I have a Quadra fire Sante Fe which will be moving upstairs this fall. And a Vogelzang VG5770 which i picked up dirt cheap to add a few more BTU's. I think the quad may not have an issue. The VG5770 may as the burn pot is not as efficient/effective as the quad. Which I've wanted to build my own burn pot for it.
 

Bioburner

Moderator
Aug 4, 2012
7,317
West central Mn
The Santa Fe won't have an issue with burning corn as it has a deep cast iron pot. I tried one for a season as I got it from someone that went Geo. Burning corn will produce more ash volume as the kernels like to hold their shape and not crumble like pellets.
 

TonyVideo

Feeling the Heat
Feb 20, 2014
457
Rushville, IN
I think Harman recommends 15% moisture content or less for corn. The drier the better burn. It is hard to find it that low as when corn prices went up it was hard to find. Maybe better today.
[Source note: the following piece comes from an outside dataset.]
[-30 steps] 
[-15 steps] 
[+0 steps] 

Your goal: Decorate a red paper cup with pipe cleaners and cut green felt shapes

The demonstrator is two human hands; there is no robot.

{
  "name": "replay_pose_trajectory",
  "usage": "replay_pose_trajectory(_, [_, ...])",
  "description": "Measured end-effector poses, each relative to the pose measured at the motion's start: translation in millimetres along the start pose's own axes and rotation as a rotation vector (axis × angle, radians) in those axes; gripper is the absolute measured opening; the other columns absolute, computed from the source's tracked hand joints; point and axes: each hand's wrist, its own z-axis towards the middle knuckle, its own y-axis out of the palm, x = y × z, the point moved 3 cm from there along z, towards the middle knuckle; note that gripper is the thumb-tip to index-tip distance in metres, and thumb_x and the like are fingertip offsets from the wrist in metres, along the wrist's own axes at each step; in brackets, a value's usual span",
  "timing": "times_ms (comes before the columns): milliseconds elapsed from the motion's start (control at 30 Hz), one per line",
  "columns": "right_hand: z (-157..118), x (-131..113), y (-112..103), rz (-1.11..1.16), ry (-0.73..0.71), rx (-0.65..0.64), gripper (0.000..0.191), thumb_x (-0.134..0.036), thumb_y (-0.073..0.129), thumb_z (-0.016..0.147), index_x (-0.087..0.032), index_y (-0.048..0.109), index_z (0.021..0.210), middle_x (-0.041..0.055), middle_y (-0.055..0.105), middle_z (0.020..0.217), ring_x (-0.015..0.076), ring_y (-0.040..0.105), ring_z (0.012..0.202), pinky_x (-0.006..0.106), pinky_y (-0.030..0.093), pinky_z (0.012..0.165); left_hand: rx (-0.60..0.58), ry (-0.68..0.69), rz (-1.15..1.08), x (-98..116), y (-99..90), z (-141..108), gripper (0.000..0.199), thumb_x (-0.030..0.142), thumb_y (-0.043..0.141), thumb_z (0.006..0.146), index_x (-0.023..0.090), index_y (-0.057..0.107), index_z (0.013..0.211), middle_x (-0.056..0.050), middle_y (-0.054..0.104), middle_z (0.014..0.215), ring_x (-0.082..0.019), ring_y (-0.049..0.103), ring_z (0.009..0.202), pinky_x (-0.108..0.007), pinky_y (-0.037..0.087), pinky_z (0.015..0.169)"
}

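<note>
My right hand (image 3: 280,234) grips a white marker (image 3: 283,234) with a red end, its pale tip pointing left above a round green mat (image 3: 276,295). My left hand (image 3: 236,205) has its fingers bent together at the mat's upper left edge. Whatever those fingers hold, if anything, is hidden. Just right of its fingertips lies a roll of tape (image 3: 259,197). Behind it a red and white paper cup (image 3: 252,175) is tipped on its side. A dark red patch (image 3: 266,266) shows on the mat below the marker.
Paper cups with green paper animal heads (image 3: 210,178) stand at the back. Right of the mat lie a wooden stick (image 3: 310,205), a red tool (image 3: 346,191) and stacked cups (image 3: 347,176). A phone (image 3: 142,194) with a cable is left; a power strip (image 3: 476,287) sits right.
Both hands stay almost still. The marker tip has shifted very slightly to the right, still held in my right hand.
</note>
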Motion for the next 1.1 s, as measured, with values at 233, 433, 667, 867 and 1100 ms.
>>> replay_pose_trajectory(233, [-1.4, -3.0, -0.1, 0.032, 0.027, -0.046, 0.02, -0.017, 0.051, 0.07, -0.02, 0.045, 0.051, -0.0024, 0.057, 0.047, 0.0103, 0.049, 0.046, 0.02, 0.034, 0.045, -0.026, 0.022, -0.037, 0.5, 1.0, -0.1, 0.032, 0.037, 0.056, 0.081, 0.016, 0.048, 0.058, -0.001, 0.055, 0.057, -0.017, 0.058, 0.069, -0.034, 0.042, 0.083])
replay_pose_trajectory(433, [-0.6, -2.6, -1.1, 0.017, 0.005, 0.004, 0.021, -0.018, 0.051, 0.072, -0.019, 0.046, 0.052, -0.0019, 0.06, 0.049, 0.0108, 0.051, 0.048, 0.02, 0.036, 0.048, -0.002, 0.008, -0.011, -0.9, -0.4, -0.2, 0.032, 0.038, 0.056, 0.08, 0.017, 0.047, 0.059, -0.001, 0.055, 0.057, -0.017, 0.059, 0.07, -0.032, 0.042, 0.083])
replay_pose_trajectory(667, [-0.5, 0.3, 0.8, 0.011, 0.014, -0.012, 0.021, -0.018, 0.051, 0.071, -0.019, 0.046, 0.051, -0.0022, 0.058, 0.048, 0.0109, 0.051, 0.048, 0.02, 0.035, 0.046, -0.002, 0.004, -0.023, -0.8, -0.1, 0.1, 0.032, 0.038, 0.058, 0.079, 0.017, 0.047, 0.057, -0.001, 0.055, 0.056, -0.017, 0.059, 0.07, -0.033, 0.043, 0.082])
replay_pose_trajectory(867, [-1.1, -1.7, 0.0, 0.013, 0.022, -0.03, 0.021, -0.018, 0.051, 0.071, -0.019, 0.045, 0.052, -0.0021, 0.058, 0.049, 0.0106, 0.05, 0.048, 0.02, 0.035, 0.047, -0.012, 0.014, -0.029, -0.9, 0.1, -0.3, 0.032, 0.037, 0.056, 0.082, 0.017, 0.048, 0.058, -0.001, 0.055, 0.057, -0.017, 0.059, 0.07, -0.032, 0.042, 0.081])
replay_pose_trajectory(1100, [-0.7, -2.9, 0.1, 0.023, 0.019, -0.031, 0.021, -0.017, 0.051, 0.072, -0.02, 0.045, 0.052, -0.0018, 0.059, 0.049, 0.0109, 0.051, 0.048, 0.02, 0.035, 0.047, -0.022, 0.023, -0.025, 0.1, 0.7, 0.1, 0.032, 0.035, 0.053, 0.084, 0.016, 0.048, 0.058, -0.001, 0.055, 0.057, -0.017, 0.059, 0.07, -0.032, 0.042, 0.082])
I should check again as I would like to try a 25% corn mixture if the price is right. Storage is critical. Pests or rodents is another level of frustration.
 

Bioburner

Moderator
Aug 4, 2012
7,317
West central Mn
Corn here to buy from elevator is around $3.60/bu in bulk. Long range outlook is that corn may stay close to the same price for fair period of time with moisture getting into major growing areas blah, blah.
I further cook corn into single digits
 

TonyVideo

Feeling the Heat
Feb 20, 2014
457
Rushville, IN
Around here elevator corn the moisture content is to high. There was a farmer about 20 miles away that dropped it down to 15 and then bagged it in 50 lbs bags. I should see if he still has that business. You had to buy a pallet at a time which would be fine with me.
 

rickwai

Minister of Fire
Nov 1, 2011
1,198
ohio
Corn has to be 15% or lower to store properly. I have been burning straight corn in my St. Criox for years now and have not had any problem w/ moisture. I leave the left over in the wagon undercover for the whole summer then finish burning in the fall. Usually has maybe 50# of moldy corn on the very bottom that needs trashed. Corn burns very clean in the right stove. I get a course black ash in the bottom of the stove and a grey, white and brown ash in the upper part of the stove.
 

3650

Minister of Fire
May 8, 2011
702
midwest
I used to experiment with what I could and couldn't burn in my Mt Vernon. Its pretty amazing what will actually burn. The biggest problem was residue left behind. I burned soy beans, almonds, dog food....50/50 corn pellets worked best.